The company said it expects to report third-quarter net sales of approximately $116.0 million compared to $114.7 million for the same period in the prior year. Comparable store sales for the third quarter are expected to decline approximately 7.0 percent from the same period a year ago.
Including a non-cash impairment charge of approximately $2.1 million pre-tax, or $0.09 per diluted share, which the company now expects to record in relation to certain California stores, Sport Chalet anticipates reporting a loss per diluted share in the range of $0.06 to $0.09 for the third quarter, compared to earnings per diluted share of $0.28 in the prior year's third quarter. Excluding the non-cash impairment charge, it anticipates that it will report earnings per diluted share in the range of breakeven to $0.03.
Management said it expects full fiscal year net sales will increase moderately over fiscal 2007, while comparable store sales are expected to decline 2 percent to 4 percent. Net income is expected to be lower than last year, it added.

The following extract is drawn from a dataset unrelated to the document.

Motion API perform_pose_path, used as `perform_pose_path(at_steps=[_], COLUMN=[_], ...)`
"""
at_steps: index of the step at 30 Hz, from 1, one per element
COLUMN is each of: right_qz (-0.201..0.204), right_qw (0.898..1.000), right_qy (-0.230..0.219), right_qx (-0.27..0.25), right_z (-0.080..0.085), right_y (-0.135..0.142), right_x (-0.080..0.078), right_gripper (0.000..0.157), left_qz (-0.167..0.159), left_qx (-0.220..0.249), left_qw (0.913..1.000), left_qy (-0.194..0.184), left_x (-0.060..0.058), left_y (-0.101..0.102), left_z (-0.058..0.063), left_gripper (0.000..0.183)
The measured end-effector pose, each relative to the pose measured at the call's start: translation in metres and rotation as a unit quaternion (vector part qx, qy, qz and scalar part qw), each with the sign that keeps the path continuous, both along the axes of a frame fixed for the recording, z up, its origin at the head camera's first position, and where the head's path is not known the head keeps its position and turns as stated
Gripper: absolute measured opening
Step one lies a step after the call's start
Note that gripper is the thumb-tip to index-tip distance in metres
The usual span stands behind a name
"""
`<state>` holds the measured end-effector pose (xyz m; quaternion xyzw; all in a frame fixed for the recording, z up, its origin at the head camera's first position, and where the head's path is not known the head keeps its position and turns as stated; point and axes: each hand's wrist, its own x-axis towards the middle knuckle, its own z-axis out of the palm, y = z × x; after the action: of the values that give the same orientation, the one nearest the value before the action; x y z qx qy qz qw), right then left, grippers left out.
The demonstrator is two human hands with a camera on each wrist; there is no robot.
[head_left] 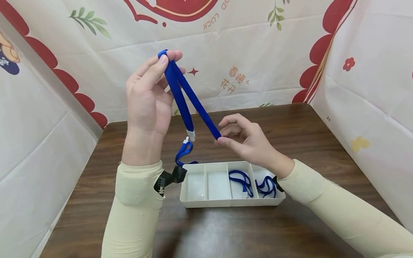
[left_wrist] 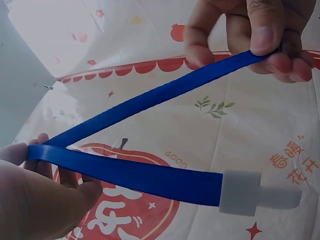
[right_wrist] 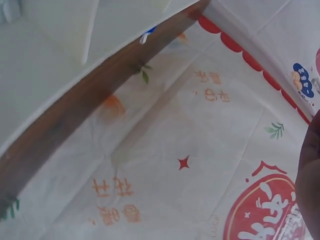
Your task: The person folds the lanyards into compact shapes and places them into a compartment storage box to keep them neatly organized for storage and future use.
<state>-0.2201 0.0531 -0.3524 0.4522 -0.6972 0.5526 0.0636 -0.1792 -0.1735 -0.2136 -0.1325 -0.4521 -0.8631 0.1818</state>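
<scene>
My left hand (head_left: 146,95) is raised and pinches a blue lanyard (head_left: 198,104) between thumb and fingers at its folded top. From there the strap runs down in two lengths. One length ends in a white plastic clip (left_wrist: 240,192), which hangs free. My right hand (head_left: 250,139) pinches the other length low down, above the tray, keeping it stretched. A second blue lanyard (head_left: 183,153) with a white clip lies on the table behind the tray. In the right wrist view only a dark part of a hand (right_wrist: 310,185) shows at the right edge.
A white divided tray (head_left: 226,203) stands on the brown wooden table (head_left: 106,186). Coiled blue lanyards (head_left: 242,181) lie in its two right compartments. Printed white cloth (head_left: 206,43) hangs at the back and sides. Black wrist cameras (head_left: 171,177) sit on the sleeves.
</scene>
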Motion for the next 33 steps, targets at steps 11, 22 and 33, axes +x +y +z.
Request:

Sport Chalet will report full financial results for the third quarter of fiscal 2008 in early February.
Wal-Mart December same-store sales rise 2.7 percent
Wal-Mart Stores (NYSE: WMT) reported a 2.7 percent rise in December same-store sales. Excluding fuel sales, which benefited from higher average gasoline prices, same-store sales rose 2.4 percent.
Total sales in the five weeks ended Jan. 4 added 8.4 percent at $46.6 billion from $43 billion last year. Wal-Mart stores delivered a 5.6 percent increase to $29.7 billion, while Sam's Club stores had 4.3 percent higher sales of $4.94 billion. The weaker dollar boosted international sales, which rose 18.2 percent to $11.97 billion.
Costco's December sales up
For the month of December, same-store sales rose by 7 percent at Costco (Nasdaq: COST). Net sales rose to $7.55 billion last month from $6.84 billion in December 2006.